In practice that means a retake can be targeted. Pick the two sections with the most room to grow and focus there. If a previously strong section dips, the superscore keeps the better earlier result. This is the same logic behind how many times your child should take the ACT®, and behind picking which sections to push when you're working out how much your child can realistically improve.

One honest counterweight, so I'm not over-promising. A wild disparity between sections still reads oddly to an admissions officer. A 36 English next to a 15 Math invites questions, superscore or not, so keep weaker sections respectable rather than abandoning them. And taking the test more than three or four times hits diminishing returns fast. Superscoring rewards a focused retake or two; it does not reward endless attempts.

For what it's worth, ACT® says its own research finds that superscores predict college success at least as well as single-sitting scores, and that superscoring doesn't disadvantage any demographic group. That's ACT's® claim about its own product, so weigh it accordingly, but it's the rationale behind the policy.

If You're Planning a Retake Around This

Superscoring turns the retake question into a targeting question: which one or two sections, and is the gain worth another test day. If you'd like help working that out from your child's actual section scores, that's exactly the kind of thing a free consultation is for. I'll look at where the points actually are and tell you whether a focused retake is worth it before you register for one.

Frequently Asked Questions

Which sections are in the ACT superscore in 2026?

As of 2025, the ACT superscore uses three sections: English, Math, and Reading. Science was removed from the superscore (it took effect April 2025 for the online ACT and September 2025 for everyone else) and now feeds a separate STEM score with Math. Writing has never been included. Any guide still listing four sections or dividing by four is out of date.

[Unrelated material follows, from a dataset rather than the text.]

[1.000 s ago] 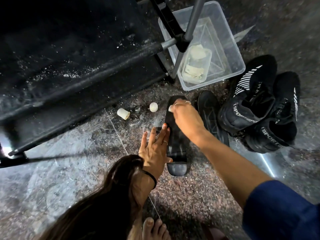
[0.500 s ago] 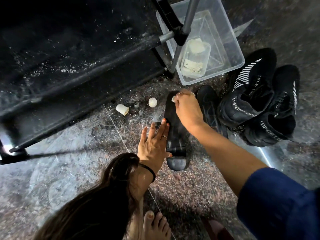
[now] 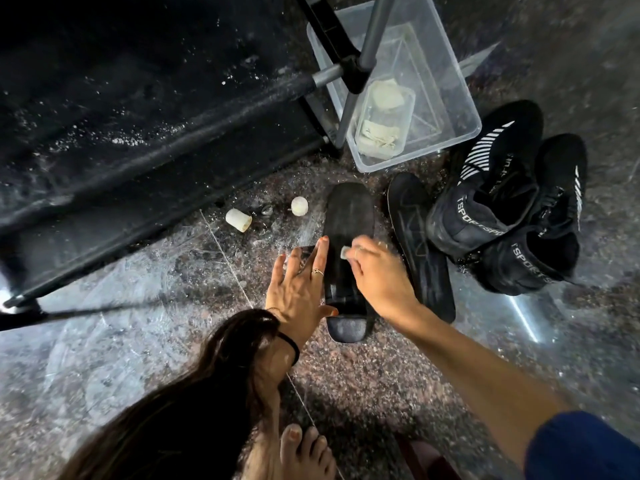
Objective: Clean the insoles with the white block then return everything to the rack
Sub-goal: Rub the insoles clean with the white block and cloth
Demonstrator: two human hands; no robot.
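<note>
A black insole [image 3: 349, 216] lies lengthwise on the stone floor in front of me. My right hand [image 3: 379, 275] pinches a small white block [image 3: 345, 251] and presses it on the insole's middle. My left hand [image 3: 300, 289] lies flat with straight fingers on the insole's left edge and the floor, thumb on its heel end. A second black insole [image 3: 420, 251] lies just to the right. The two black shoes [image 3: 509, 202] stand beside it. The black rack [image 3: 138, 140] fills the upper left.
A clear plastic box [image 3: 460, 109] with a smaller container of white pieces stands behind the insoles, by the rack's grey leg [image 3: 363, 74]. Two small white stubs [image 3: 238, 220] [image 3: 299, 205] lie on the floor left of the insole. My bare foot [image 3: 304, 452] is at the bottom.
My right hand has slid the white block from the insole's toe end back to its middle. The left hand has kept its place on the insole's edge.
</note>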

How is an ACT superscore calculated?

The college takes your child's highest English, highest Math, and highest Reading scores across all test dates, averages those three, and rounds to the nearest whole number. For example, best English 29, best Math 31, and best Reading 31 gives (29 + 31 + 31) ÷ 3 = 30.3, which rounds to 30, even if no single test day produced a 30 on its own.

Do all colleges superscore the ACT?

No. Many do, and the number is growing, but it isn't universal. As of early 2026, schools like Penn State, the University of Illinois, Ohio State, UT Austin, and the University of Wisconsin do not superscore, and Harvard uses the highest single-sitting composite. These policies change year to year, so always confirm on each school's own admissions page during your application cycle.

Is superscoring the same as Score Choice?

No. Score Choice is something you control: it lets you choose which complete test-date reports to send. Superscoring is a college policy applied after it receives your reports, combining your best section scores across dates. A college can superscore but still require all test dates, in which case you can't withhold a lower sitting, though your best sections are still what count.